We were not members of our church for over a year and we still could participate in Lord's Supper and could take part in various ministries, like nursery duty or church work days. We were also welcome to the small group meetings, etc. 
We were Presbyterians, and they knew that, and we were still accountable to our old church, but I don't think there'd be a difference between types of non-members, if both believers.


----------



## Joseph Scibbe (Oct 13, 2009)

Thank you all. I would not aspire to be an elder or teacher as I understand the differences are important and respect their right to hold their beliefs. Thanks for all the help.


----------



## matt01 (Oct 13, 2009)

I was in the same situation for three years. We were/are Reformed Baptists, and attended a PCA church. We were able to partake in the Lord's Supper (though we didn't) and participate in all of the ministries. We also put up with the occasional comment about getting over the baptism issue...I would do it again if necessary, though I would prefer not to.


----------



## Jack K (Oct 13, 2009)

I would expect you to find no significant barriers except church office. Certainly membership and the Lord's Supper would be open to you. And in many congegations, I'd think a certain amount of teaching may be allowed provided you're able to submit to the church leadership in what you teach. I worked alongside many good Baptists during my PCA days.

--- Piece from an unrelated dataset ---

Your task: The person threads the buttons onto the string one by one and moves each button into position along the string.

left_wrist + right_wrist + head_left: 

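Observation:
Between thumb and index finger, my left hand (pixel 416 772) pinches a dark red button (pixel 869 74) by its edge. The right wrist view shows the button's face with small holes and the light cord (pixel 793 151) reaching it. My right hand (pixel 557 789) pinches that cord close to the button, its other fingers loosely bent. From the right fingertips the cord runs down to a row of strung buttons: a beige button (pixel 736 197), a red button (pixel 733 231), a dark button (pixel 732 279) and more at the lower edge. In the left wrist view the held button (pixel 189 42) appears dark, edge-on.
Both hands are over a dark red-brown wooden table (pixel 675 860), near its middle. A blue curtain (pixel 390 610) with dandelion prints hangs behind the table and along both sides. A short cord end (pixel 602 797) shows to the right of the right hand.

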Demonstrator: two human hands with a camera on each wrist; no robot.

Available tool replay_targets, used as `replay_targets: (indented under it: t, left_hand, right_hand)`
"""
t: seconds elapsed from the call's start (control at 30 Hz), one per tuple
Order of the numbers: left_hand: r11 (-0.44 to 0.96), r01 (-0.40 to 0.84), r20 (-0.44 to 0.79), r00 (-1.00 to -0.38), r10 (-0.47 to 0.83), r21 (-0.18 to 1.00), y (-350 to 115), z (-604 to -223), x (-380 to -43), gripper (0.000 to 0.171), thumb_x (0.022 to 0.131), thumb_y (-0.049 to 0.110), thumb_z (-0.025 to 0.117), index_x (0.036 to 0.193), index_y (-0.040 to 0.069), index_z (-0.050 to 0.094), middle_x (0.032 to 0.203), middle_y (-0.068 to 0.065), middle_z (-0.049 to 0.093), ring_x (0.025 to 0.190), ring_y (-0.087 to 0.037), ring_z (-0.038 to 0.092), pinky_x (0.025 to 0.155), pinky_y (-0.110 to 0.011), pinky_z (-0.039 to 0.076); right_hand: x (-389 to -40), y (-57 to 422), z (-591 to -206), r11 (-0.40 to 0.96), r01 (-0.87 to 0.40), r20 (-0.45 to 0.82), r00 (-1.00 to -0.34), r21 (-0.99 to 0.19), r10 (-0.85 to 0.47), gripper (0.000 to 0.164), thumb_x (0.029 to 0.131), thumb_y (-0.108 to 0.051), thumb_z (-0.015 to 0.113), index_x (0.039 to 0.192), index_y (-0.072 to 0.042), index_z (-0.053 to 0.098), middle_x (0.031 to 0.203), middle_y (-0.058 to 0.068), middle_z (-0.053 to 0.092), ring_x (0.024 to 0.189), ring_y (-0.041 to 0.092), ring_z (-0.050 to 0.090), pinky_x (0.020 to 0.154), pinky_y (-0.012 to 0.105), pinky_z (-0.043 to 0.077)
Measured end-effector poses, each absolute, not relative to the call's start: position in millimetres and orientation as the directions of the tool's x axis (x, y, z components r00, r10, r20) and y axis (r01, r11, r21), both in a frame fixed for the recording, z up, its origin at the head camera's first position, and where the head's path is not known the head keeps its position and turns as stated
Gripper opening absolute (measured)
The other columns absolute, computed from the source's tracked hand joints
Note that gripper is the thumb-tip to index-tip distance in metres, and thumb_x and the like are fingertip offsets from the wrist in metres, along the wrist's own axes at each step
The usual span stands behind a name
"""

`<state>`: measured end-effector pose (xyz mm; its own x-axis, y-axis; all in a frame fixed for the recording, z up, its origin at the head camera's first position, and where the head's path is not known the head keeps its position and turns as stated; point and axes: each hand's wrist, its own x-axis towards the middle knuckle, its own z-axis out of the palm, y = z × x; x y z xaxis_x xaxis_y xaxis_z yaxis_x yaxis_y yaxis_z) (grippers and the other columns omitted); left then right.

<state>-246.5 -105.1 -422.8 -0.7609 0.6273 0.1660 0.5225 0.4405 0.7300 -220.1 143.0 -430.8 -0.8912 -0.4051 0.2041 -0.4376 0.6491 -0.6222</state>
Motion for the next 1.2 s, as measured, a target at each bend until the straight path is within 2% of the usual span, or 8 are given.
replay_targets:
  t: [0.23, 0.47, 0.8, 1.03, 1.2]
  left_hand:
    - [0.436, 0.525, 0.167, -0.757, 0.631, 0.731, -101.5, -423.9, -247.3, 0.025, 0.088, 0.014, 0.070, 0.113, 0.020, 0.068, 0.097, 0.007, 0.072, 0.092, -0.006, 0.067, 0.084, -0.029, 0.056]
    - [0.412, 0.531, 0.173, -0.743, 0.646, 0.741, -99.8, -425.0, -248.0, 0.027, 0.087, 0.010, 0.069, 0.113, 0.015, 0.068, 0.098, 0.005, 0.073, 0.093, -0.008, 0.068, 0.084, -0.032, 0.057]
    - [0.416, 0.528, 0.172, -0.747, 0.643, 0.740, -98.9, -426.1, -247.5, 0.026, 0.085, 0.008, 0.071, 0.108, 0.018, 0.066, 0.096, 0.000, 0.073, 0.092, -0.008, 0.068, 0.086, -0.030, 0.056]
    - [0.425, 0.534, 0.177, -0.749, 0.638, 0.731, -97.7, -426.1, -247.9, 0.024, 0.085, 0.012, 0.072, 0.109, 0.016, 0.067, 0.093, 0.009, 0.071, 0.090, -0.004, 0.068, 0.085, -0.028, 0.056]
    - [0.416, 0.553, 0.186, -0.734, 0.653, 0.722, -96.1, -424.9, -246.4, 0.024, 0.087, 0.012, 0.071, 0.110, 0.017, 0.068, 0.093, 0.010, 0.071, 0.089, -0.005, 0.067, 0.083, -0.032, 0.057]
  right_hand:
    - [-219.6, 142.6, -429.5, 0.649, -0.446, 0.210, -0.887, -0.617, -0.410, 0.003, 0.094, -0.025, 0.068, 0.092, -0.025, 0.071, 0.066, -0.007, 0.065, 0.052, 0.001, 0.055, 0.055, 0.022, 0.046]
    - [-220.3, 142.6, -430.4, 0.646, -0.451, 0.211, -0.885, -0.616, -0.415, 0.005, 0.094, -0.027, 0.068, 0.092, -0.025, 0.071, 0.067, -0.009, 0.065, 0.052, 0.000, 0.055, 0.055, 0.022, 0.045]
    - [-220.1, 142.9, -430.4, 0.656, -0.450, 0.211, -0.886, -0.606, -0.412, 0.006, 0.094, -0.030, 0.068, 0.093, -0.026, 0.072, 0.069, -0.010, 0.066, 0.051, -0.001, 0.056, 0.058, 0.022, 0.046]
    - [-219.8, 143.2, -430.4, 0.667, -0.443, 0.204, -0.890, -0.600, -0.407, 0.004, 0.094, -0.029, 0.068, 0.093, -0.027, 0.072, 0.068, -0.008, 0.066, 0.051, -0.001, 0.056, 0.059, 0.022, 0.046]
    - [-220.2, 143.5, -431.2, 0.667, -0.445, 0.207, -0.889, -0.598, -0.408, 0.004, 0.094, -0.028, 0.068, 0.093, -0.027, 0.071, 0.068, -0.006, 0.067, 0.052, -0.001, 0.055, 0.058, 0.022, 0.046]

I also feel your struggle. I'm a Presbyterian currently worshipping with Reformed-minded Baptists, which seems a harder way to go (no membership allowed without re-baptism, though I have begged). Still, I've found ways to serve my church and enjoy good fellowship. We've come to appreciate each other because we both love the doctrines of grace. So with that, I'd encourage you to go ahead and explore that PCA church. Just make sure they're godly people who'll treat you as a brother in Christ.


----------



## Kevin (Oct 13, 2009)

brother. you will be able to participate fully. However you will not be able to lead in an ordained office. 

Many reformed baptist brothers have taught me a great deal in sunday school @ a PCA church. They of course did not mention Baptism, but they were free to share their knowledge of Gods word on other doctrines & subjects.


----------